Sparkling wine is unique in that it is made from ready wines by means of secondary fermentation. The grapes undergo double fermentation. To bring the cuvée (consolidation of basic wines) after it has rested to a second fermentation, so-called tirage liquor is added. It consists of quality wine with diluted sugar and an addition of a noble yeast culture.
The art of fermentation
Secondary fermentation takes place in a closed bottle with the traditional method. During secondary fermentation noble yeasts play an important role in that they turn sugar into alcohol and carbon dioxide that causes the well-known fizzing when the bottle opens.
After a thorough fermentation that takes several days the wine continues aging on noble yeasts for several months. After this period leads to shaking down the depot into the neck of the bottle by rotating. Bottles go gradually from a horizontal into a vertical position to enable yeast residues to be removed. The bottles are turned until the yeast sediments in the bottleneck. The bottles undergo an ice bath to help remove the sediment from the bottleneck after aging. When the bottles open, yeast residues are expelled due to the pressure within.
Smooth fizzing and delicate taste
The missing volume is replaced with expedition liqueur (mixture of the most quality wine and sugar).

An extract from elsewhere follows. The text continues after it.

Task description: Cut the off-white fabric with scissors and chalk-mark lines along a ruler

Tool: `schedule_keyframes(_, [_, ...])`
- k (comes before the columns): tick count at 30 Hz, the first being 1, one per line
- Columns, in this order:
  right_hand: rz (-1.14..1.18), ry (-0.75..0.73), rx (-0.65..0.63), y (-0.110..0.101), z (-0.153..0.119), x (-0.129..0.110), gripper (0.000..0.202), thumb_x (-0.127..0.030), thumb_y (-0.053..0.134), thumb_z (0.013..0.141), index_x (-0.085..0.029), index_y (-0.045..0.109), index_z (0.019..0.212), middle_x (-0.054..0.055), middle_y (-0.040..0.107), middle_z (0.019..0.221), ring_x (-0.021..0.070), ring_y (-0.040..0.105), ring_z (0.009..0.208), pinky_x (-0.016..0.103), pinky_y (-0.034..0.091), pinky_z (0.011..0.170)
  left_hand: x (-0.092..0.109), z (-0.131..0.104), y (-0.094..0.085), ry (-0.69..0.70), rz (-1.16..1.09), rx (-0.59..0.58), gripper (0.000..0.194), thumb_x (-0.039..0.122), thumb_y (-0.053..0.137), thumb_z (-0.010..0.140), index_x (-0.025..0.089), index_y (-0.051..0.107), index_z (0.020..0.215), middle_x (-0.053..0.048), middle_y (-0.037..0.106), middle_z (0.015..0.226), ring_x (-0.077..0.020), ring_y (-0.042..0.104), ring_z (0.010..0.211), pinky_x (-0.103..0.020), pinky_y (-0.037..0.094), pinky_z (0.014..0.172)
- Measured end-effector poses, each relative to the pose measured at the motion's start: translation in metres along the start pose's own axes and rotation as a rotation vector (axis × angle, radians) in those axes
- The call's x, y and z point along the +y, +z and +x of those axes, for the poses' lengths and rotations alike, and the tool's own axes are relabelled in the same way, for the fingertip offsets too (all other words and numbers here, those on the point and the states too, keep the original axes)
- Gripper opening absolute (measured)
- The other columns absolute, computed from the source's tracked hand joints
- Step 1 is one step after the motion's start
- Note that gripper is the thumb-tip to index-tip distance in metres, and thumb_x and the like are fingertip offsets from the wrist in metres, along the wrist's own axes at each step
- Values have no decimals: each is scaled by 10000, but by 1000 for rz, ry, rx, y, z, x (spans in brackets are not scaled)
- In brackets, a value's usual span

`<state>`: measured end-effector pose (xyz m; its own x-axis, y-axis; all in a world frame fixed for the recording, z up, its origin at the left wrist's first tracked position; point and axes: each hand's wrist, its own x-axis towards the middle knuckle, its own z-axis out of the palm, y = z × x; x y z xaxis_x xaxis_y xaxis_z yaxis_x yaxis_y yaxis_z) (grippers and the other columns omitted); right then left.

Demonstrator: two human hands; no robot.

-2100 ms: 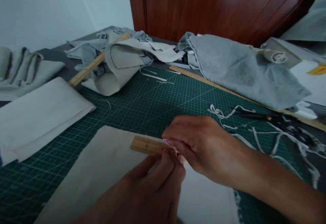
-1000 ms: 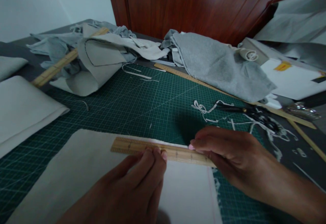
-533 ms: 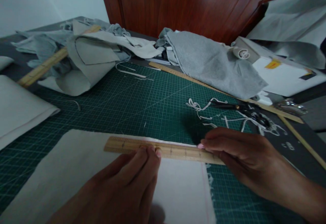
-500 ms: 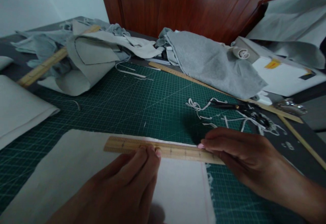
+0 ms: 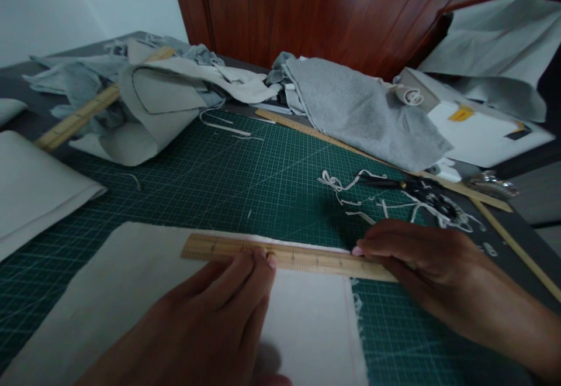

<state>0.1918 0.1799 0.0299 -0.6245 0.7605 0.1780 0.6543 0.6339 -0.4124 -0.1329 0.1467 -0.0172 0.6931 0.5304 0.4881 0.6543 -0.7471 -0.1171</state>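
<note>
A short wooden ruler (image 5: 298, 257) lies along the far edge of a white cloth (image 5: 131, 292) on the green cutting mat (image 5: 280, 199). My left hand (image 5: 210, 316) presses the middle of the ruler with its fingertips held together. Over the ruler's right end, my right hand (image 5: 425, 269) is closed in a pinch on a small pink thing at the cloth's far edge; most of that thing is hidden by the fingers. A thin pink line runs down near the cloth's frayed right edge.
Black scissors (image 5: 421, 190) lie among white strips (image 5: 335, 181) at the right. Behind are a long wooden ruler (image 5: 315, 131), grey cloth (image 5: 350, 105) and a white box (image 5: 482, 134). Folded white cloth (image 5: 39, 181) and a curled pattern piece (image 5: 162, 90) lie at left.
My right hand has slid a little to the right along the ruler's far edge. My left hand stays on the ruler. The view has shifted slightly.
</note>
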Motion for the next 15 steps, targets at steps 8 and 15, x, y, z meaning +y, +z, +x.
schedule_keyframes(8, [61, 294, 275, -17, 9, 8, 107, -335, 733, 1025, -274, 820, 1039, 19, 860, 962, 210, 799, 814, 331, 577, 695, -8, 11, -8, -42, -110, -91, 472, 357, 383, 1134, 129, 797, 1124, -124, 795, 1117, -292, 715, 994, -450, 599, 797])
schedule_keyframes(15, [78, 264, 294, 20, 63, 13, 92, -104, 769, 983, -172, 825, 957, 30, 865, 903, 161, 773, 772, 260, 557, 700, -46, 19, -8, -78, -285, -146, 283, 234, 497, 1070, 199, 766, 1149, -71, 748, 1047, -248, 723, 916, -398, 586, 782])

In the end the bottle is corked and secured with an agraffe (a hook-and-loop iron used for holding the cork).
This method is employed also to make the classic French sparkling wines from the famous Champagne region. Sparkling wines made with the traditional method are characterized with smooth fizzing and biscuit tones that are popular among demanding sparkling wine lovers. Exactly such taste and smooth fizzing can be found in Johann E. Hubert Extra Dry that is named after one of the founders. It owes its qualities to longer aging on noble yeasts. It is therefore suitable for archiving purposes.